Task item: Nothing may be dropped or altered: reproduce all the data.

▶

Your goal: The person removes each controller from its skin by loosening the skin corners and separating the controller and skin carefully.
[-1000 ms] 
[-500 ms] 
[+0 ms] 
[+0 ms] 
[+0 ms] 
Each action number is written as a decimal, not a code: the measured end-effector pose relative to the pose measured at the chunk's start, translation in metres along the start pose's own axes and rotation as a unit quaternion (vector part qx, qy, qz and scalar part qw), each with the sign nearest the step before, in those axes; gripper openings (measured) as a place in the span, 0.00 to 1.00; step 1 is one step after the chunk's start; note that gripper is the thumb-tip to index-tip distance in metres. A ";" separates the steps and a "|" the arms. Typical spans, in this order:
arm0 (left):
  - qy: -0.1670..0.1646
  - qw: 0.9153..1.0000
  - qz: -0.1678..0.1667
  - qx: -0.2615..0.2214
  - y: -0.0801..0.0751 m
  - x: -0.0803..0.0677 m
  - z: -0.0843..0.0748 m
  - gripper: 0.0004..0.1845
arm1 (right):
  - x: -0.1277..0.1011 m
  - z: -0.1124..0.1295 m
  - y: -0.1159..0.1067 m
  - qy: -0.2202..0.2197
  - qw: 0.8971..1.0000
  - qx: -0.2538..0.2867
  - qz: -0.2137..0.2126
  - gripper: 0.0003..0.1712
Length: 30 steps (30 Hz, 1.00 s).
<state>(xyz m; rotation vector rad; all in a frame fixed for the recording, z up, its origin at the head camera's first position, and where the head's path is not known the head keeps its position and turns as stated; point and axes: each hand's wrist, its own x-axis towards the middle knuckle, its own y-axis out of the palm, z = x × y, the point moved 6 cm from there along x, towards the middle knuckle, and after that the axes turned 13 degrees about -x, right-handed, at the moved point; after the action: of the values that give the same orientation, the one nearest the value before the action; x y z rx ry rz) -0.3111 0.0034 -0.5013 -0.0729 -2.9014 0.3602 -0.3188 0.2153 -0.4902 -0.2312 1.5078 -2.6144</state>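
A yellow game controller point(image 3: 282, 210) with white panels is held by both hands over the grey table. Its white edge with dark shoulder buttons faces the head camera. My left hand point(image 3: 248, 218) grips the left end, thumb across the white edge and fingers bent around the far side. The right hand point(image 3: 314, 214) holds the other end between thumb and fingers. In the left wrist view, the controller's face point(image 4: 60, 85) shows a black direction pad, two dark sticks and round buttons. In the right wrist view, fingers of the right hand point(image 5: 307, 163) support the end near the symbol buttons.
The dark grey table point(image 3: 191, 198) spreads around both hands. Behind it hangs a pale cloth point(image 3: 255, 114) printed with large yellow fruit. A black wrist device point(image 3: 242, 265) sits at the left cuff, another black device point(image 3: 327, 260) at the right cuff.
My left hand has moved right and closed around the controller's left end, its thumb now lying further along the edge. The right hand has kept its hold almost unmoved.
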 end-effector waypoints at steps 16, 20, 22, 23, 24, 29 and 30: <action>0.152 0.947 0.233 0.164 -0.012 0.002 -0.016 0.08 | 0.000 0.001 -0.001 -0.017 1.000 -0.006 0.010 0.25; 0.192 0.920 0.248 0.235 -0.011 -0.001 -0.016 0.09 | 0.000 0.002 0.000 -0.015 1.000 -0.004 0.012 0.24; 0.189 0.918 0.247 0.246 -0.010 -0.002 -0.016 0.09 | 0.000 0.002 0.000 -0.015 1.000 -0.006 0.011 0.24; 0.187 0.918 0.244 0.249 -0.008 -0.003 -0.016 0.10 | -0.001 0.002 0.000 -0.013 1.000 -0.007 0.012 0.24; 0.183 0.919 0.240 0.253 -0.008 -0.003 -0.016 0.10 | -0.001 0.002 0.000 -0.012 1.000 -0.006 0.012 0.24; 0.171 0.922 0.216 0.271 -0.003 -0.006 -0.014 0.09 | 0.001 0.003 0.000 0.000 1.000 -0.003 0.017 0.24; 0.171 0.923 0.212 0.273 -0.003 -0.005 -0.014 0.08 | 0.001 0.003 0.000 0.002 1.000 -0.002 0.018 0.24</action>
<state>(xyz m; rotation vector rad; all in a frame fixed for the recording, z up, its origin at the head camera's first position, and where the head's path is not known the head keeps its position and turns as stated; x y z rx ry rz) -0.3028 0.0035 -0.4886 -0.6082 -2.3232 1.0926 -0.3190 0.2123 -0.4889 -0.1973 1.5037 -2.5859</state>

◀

Your solution:
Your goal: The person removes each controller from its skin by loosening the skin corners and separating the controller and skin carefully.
[-1000 ms] 
[-500 ms] 
[+0 ms] 
[+0 ms] 
[+0 ms] 
Each action number is written as a decimal, not a code: the measured end-effector pose relative to the pose measured at the chunk's start, translation in metres along the start pose's own axes and rotation as a unit quaternion (vector part qx, qy, qz and scalar part qw), each with the sign nearest the step before, in those axes; gripper openings (measured) as a place in the span, 0.00 to 1.00; step 1 is one step after the chunk's start; note that gripper is the thumb-tip to index-tip distance in metres. A ";" separates the steps and a "|" the arms. Typical spans, in this order:
arm0 (left):
  - qy: -0.1670..0.1646
  - qw: 0.9153..1.0000
  - qz: -0.1678..0.1667
  - qx: -0.2615..0.2214
  - y: -0.0801..0.0751 m
  - x: -0.0803..0.0677 m
  - z: -0.0843..0.0748 m
  - gripper: 0.0004..0.1845
arm1 (right):
  - x: -0.1277..0.1011 m
  - z: -0.1124..0.1295 m
  - y: -0.1159..0.1067 m
  - qy: -0.2202..0.2197
  - qw: 0.8971..1.0000
  - qx: -0.2538..0.2867
  - qz: -0.2137..0.2126
  - gripper: 0.0003..0.1712
Length: 30 steps (30 Hz, 1.00 s).
<state>(xyz m; rotation vector rad; all in a frame fixed for the recording, z up, its origin at the head camera's first position, and where the head's path is not known the head keeps its position and turns as stated; point and axes: each hand's wrist, its own x-axis towards the middle knuckle, its own y-axis out of the palm, z = x × y, the point moved 6 cm from there along x, towards the middle knuckle, and after that the axes turned 13 degrees about -x, right-handed, at the moved point; after the action: of the values that give the same orientation, the one nearest the value before the action; x y z rx ry rz) -0.3111 0.0034 -0.5013 -0.0729 -2.9014 0.3602 -0.3188 0.2153 -0.4902 -0.2312 1.5078 -2.6144</state>
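A yellow game controller point(image 3: 282, 210) with white panels is held by both hands over the grey table. Its white edge with dark shoulder buttons faces the head camera. My left hand point(image 3: 248, 218) grips the left end, thumb across the white edge and fingers bent around the far side. The right hand point(image 3: 314, 214) holds the other end between thumb and fingers. In the left wrist view, the controller's face point(image 4: 60, 85) shows a black direction pad, two dark sticks and round buttons. In the right wrist view, fingers of the right hand point(image 5: 307, 163) support the end near the symbol buttons.
The dark grey table point(image 3: 191, 198) spreads around both hands. Behind it hangs a pale cloth point(image 3: 255, 114) printed with large yellow fruit. A black wrist device point(image 3: 242, 265) sits at the left cuff, another black device point(image 3: 327, 260) at the right cuff.
My left hand has moved right and closed around the controller's left end, its thumb now lying further along the edge. The right hand has kept its hold almost unmoved.
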 end-effector waypoints at steps 16, 20, 22, 23, 24, 29 and 30: <action>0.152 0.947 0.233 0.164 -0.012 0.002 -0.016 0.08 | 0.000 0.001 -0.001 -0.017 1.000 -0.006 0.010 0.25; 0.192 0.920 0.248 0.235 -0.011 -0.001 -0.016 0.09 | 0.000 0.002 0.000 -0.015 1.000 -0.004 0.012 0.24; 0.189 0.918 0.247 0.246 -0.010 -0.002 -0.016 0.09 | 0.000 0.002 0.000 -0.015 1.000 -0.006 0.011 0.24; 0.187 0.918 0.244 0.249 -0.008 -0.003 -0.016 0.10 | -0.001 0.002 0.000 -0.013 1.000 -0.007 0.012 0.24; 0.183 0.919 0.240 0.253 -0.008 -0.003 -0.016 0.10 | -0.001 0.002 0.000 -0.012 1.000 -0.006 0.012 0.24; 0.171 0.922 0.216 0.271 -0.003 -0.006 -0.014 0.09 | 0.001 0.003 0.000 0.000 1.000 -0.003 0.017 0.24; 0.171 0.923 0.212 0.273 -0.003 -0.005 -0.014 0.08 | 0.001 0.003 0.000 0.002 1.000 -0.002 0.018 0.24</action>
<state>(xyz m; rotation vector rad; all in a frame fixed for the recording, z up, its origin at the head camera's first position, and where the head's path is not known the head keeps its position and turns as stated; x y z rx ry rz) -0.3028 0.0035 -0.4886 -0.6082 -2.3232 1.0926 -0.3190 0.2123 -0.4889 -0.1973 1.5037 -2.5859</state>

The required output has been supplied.